As to the efficacy of these pharmaceuticals being shipped from India, Turkey and other countries, it would seem pretty straightforward to perform laboratory tests. Yet the university labs that could perform these tests have found their hands-tied. In order to test the pharmaceuticals, they would have to order them, which is likely an illegal act. Also, the vast amount of factories making these pharmaceuticals makes it difficult to get a consistent set of findings.
As to getting paid for the products, Krebs writes how the thing the spammers relied on most was the ability to process credit card payments. What they feared the most were chargebacks; which is when the merchant has to forcibly refund the customer. If the chargeback rate goes over a certain threshold, then the vendor is forced to pay higher fees to the credit card company or many find their merchant agreement cancelled. The spammers were therefore extremely receptive to customer complaints and would do anything to make a basic refund than a chargeback. This was yet another economic incentive that motivated the spammers.

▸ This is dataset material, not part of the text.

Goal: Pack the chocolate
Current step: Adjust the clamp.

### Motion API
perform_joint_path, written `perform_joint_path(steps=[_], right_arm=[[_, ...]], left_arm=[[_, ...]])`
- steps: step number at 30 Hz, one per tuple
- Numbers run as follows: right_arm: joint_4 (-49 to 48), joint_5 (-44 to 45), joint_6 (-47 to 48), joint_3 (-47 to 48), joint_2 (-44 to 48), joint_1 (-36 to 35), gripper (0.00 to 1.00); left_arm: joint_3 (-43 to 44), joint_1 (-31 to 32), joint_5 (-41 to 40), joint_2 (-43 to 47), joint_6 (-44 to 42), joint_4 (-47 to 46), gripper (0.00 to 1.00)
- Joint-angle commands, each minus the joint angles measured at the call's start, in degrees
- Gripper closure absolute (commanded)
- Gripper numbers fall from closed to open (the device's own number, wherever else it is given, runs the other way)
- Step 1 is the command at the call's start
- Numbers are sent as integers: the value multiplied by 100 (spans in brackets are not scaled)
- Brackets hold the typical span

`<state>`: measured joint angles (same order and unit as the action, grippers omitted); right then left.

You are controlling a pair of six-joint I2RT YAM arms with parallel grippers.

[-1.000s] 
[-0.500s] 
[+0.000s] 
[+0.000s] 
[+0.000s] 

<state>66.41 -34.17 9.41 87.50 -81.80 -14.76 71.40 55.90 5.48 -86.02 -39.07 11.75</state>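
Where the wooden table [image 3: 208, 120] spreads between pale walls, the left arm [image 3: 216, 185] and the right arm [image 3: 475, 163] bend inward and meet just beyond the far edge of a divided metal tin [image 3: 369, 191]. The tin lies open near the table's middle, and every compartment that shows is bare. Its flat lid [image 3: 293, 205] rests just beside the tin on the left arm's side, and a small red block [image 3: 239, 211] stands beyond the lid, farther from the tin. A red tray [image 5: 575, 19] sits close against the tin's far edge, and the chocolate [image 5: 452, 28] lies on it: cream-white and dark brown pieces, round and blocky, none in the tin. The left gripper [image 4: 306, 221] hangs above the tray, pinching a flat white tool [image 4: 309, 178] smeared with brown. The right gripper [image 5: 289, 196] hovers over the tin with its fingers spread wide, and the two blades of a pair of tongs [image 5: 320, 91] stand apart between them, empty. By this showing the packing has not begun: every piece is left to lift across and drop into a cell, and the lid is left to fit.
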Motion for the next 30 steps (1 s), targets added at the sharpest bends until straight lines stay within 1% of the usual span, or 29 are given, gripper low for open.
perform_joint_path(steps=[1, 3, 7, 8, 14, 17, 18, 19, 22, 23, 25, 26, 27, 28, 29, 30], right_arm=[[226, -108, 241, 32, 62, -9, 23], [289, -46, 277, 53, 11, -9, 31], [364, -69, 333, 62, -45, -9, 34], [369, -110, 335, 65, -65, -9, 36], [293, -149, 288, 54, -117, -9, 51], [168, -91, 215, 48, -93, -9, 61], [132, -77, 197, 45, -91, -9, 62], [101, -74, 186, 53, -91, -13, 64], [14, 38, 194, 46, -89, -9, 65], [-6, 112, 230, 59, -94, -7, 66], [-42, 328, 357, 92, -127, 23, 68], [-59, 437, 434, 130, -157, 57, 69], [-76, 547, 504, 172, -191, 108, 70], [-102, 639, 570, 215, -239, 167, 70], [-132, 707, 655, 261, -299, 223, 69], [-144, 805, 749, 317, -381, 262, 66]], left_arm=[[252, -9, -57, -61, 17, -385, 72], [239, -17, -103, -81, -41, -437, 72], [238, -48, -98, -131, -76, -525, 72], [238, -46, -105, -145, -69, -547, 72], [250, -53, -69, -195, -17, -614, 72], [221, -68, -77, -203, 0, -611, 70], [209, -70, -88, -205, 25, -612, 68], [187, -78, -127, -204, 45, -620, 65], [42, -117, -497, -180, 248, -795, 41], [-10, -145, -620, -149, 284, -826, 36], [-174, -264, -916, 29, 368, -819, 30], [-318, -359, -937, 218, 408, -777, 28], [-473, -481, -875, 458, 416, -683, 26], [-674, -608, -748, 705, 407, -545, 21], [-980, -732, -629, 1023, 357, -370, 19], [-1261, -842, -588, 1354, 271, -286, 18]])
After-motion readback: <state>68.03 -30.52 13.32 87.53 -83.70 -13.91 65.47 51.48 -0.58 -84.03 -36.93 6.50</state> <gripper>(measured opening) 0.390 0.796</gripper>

As to the main storyline, the book does a great job of detailing how the spam operations worked and how powerful they became. The spammers became so powerful, that even with all the work firms like Blue Security Inc. did, and organizations such as Spamhaus tried to do, they were almost impossible to stop.
Krebs writes how spammers now have moved into new areas such as scareware and ransomware. The victims are told to pay the ransom by purchasing a prepaid debit card and then to send the attackers the card number to they can redeem it for cash.
The book concludes with Krebs’s 3 Rules for Online Safety namely: if you didn’t go looking for it, don’t install it; if you installed it, update it and if you no longer need it, remove it.
The scammers and online attackers are inherent forces in the world of e-commerce and it’s foolhardy to think any technology or regulation can make them go away. Spam Nation does a great job of telling an important aspect of the story, and what small things you can do to make a large difference, such that you won’t fall victim to these scammers. At just under 250 pages, Spam Nation: The Inside Story of Organized Cybercrime-from Global Epidemic to Your Front Door is a quick read and a most important one at that.